Section 365(d)(3) of the Bankruptcy Code provides that a debtor must timely perform all obligations under an unexpired lease of non-residential real property “arising from and after the order for relief . . . until such lease is assumed or rejected.” The lease in question provides that rent is due on the first of the month. The debtor filed its bankruptcy petition, which constitutes the “order for relief,” on February 24. Accordingly, the Bankruptcy Code would ordinarily require payment of rent for March going forward.
However, on March 16, 2020, the Illinois governor issued an executive order suspending on-premises consumption of food and beverages in restaurants and bars.
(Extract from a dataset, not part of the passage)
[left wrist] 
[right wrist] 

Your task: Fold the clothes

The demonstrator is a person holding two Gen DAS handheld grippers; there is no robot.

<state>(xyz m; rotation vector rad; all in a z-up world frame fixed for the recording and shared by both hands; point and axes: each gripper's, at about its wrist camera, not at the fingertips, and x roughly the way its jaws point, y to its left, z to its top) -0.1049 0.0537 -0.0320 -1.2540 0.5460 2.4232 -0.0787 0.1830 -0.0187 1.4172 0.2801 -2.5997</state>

The debtor argued that this invoked the lease’s force majeure provision, which excused the debtor from paying rent where doing so is “prevented or delayed, retarded or hindered by . . . laws, governmental action or inaction, [or] order of government.” While the lease did not contain a commonly used “rent carve out” specifically requiring the tenant to pay rent regardless of a force majeure event, the landlord and property manager argued that the force majeure provision specifically stated that it could not be triggered simply by a “[l]ack of money.”
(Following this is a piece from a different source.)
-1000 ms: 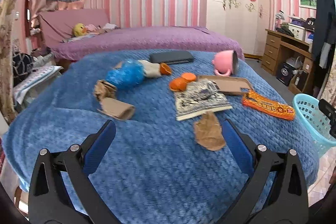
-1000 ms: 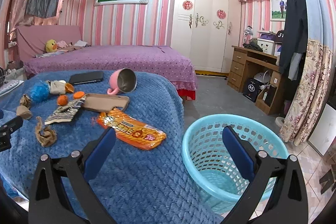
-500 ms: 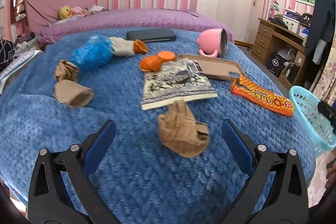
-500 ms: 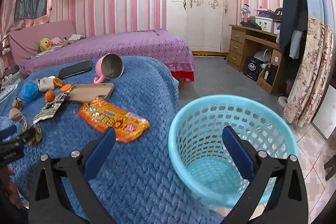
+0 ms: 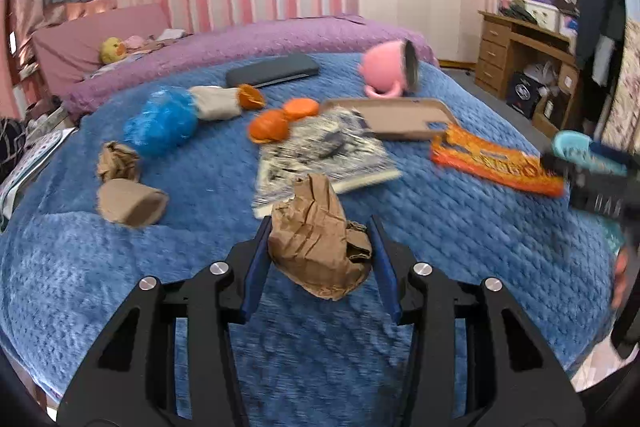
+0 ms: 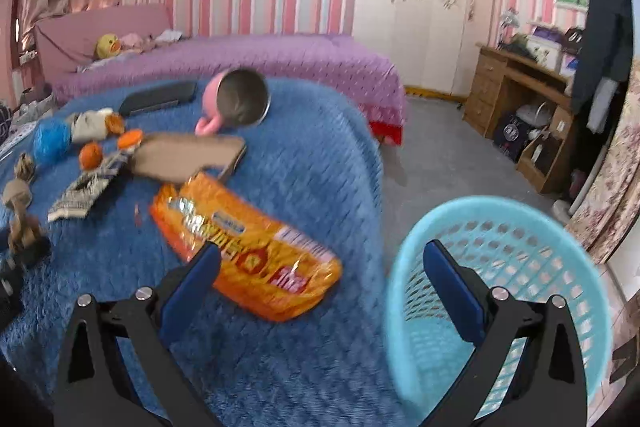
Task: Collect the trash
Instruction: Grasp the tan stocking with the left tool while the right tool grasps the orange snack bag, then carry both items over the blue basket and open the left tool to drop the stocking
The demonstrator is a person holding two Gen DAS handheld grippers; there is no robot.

Applying Illinois law to interpretation of the force majeure provision, the court found that the executive order “unambiguously triggered” the force majeure provision. The court found that the order was both a “governmental action” and an “order” that “unquestionably ‘hindered,’” and was the proximate cause of, the debtor’s inability to pay rent, “at least in part.”
Because the order did not prevent the debtor from offering take-out, curbside pick-up, or delivery, the court held that the debtor’s obligation to pay rent was reduced in proportion to its reduced ability to generate revenue due to the executive order. In reaching its conclusion, the court rejected the landlord and property manager’s argument that the debtor could have made the rent payment because the banking system was still in operation—the court found this argument specious. The court also found the “lack of money” argument unpersuasive, noting that the more specific “governmental action” provision triggering the force majeure clause prevailed over the general “lack of money” exclusion. Finally, the court rejected the argument that the debtor could have applied for a Small Business Administration loan, presumably under the CARES Act. The court found no such requirement existed under law or the lease.
After determining that the force majeure provision offered the debtor partial relief in the amount of 75 percent of its rent for April, May and June, the court allowed the debtor approximately two weeks to make such payments.
In an interesting postscript to the case, the debtor apparently failed to make its reduced rent payments, and on June 23, 2020, the court entered an order granting the landlord and property manager relief from the automatic stay to pursue to state law remedies with respect to the premises.